§ WORK TO BE COMPLETED: Gather each line containing the string "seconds" from these entries.

§ PROVIDED DATA:
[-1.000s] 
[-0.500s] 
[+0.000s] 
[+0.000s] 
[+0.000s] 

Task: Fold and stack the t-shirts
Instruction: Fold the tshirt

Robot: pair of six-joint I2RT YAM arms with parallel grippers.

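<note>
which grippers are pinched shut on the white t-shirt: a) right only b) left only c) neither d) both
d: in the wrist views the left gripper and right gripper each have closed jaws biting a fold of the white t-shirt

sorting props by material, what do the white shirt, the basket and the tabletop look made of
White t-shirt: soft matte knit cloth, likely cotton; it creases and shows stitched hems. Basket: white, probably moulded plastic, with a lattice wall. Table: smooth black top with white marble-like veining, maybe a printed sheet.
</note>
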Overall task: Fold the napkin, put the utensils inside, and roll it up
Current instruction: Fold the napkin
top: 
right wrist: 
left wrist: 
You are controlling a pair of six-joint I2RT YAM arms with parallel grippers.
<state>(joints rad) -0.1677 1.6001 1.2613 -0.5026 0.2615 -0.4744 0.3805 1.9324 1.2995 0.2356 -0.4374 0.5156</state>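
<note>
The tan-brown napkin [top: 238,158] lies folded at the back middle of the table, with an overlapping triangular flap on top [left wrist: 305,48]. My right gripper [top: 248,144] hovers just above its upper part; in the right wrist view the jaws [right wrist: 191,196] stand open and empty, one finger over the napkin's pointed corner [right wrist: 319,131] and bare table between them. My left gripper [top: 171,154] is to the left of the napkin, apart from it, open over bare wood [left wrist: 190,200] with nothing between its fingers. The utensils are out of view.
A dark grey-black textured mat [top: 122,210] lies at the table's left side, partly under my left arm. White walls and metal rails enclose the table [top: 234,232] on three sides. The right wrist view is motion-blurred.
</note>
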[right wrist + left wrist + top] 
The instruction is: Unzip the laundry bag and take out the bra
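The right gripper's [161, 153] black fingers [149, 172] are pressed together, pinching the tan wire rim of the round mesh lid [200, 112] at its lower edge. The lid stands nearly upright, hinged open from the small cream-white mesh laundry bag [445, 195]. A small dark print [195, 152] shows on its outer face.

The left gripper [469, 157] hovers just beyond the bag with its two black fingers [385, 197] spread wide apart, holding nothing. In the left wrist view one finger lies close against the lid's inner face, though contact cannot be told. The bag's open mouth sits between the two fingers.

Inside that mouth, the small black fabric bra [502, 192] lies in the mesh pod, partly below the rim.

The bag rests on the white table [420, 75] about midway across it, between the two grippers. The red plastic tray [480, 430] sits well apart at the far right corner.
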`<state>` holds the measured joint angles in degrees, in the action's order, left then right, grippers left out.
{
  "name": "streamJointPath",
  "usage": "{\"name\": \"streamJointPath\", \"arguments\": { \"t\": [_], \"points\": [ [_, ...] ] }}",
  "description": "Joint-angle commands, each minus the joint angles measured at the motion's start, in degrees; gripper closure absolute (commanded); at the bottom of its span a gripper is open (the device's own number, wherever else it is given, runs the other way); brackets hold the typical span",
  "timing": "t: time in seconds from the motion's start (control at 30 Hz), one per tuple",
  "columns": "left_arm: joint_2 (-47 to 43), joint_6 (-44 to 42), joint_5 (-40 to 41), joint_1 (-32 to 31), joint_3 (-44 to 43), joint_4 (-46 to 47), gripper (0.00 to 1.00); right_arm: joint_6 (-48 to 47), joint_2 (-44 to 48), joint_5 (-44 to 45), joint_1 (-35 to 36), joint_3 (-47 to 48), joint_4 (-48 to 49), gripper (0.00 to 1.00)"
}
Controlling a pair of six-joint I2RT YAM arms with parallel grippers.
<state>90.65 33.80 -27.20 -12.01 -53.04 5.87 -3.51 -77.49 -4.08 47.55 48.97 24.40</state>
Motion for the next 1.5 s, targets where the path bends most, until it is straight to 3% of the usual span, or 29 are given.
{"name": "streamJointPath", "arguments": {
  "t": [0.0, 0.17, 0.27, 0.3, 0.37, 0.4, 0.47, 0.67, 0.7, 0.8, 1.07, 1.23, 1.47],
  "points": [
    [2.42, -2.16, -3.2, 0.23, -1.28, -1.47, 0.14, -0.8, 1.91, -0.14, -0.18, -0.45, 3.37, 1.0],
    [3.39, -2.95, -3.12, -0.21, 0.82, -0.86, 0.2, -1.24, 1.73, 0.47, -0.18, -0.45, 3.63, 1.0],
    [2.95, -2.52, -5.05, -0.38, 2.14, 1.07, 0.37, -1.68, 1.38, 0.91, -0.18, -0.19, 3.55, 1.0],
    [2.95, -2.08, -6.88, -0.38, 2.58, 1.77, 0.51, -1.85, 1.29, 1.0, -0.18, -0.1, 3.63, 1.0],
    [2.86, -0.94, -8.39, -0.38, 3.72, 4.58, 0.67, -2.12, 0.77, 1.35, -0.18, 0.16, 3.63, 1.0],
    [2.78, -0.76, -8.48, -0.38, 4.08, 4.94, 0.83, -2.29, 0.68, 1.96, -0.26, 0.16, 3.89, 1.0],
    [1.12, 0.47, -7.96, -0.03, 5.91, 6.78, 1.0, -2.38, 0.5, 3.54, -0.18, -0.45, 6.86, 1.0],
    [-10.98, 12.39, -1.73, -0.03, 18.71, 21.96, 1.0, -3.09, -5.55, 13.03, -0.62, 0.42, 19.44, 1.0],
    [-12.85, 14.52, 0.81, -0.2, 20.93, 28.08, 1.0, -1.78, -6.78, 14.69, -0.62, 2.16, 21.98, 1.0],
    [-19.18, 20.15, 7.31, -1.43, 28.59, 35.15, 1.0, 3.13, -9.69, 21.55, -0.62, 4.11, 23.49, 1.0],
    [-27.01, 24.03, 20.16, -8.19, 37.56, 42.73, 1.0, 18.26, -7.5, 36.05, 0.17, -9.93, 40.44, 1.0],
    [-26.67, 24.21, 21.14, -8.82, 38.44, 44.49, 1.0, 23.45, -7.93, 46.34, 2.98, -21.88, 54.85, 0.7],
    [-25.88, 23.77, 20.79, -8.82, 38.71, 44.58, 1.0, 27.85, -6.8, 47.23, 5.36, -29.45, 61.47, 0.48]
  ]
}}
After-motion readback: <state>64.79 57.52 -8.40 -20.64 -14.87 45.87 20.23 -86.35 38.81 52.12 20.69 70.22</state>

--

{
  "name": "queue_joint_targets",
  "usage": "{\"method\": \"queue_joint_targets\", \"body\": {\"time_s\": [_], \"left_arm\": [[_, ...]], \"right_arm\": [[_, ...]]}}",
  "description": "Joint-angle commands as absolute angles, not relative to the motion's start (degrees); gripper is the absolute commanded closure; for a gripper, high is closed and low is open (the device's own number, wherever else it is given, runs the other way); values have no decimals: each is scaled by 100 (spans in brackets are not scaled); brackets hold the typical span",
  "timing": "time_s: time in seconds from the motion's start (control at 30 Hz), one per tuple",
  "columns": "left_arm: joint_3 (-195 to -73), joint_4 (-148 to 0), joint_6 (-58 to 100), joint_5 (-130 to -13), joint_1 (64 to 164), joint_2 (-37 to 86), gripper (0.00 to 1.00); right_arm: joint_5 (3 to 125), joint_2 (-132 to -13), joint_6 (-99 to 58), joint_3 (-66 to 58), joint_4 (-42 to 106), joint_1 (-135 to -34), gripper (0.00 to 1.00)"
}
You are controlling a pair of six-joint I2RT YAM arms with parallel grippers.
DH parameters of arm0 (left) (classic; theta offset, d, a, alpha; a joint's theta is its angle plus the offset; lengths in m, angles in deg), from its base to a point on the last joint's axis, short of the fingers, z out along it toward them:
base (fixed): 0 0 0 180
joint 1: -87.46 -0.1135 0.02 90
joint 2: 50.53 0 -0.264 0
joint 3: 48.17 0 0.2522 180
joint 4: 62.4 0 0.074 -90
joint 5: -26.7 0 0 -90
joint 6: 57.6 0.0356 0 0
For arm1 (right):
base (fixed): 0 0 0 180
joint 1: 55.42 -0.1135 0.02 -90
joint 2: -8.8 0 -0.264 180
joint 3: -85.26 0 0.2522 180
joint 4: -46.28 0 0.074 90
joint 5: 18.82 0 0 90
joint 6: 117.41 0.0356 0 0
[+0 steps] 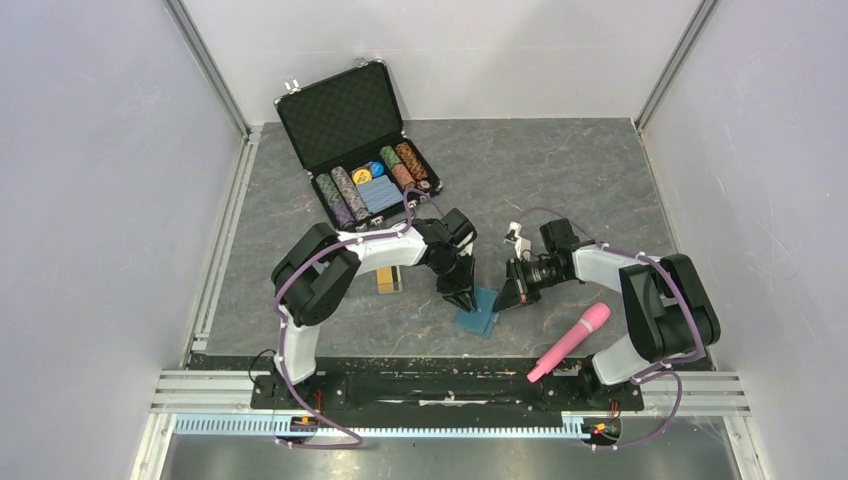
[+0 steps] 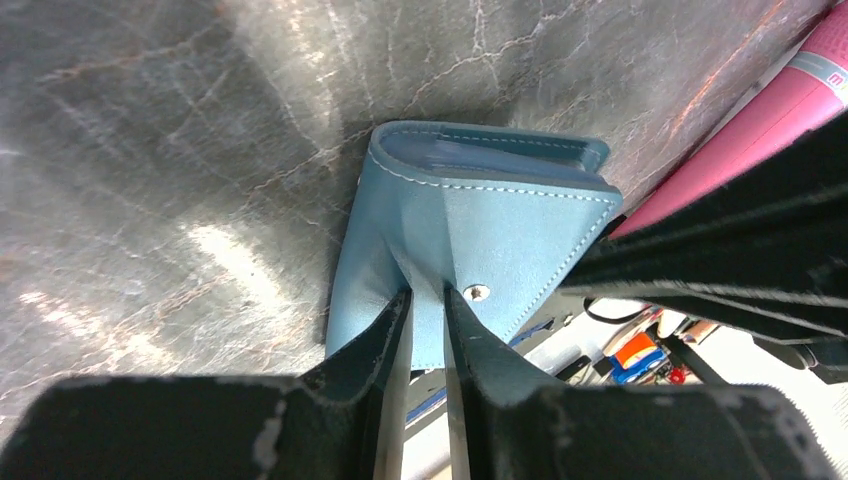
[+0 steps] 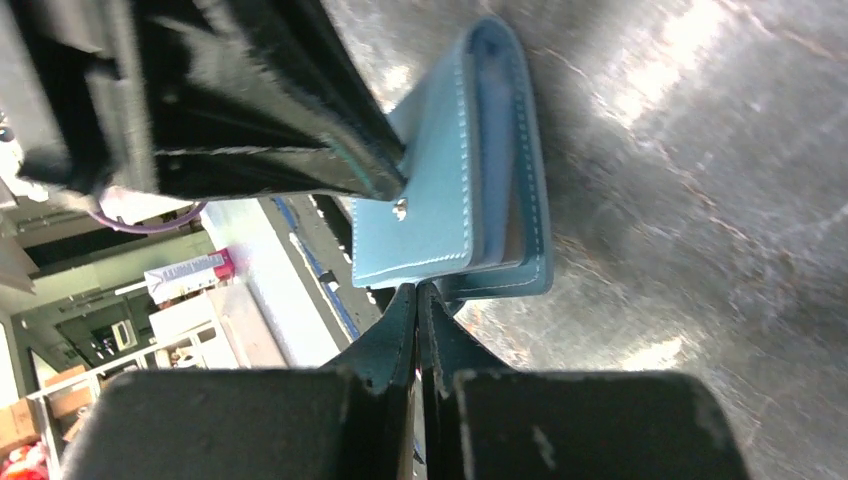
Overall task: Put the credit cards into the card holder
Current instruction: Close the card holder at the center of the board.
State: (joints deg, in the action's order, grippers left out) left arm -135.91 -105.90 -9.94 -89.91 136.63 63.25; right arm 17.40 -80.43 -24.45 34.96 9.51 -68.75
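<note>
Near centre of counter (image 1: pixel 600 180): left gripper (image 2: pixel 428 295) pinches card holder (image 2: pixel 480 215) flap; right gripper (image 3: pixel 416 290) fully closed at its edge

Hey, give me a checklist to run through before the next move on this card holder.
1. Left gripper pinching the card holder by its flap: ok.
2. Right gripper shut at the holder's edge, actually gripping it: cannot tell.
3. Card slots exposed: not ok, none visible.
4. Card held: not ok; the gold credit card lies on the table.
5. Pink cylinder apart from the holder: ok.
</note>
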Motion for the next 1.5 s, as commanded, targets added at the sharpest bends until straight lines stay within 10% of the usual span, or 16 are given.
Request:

§ EXPECTED ANSWER:
  "timing": "t: time in seconds from the motion's start (control at 30 Hz), one per tuple",
  "timing": "time_s: time in seconds from the motion's start (control at 30 Hz), one per tuple",

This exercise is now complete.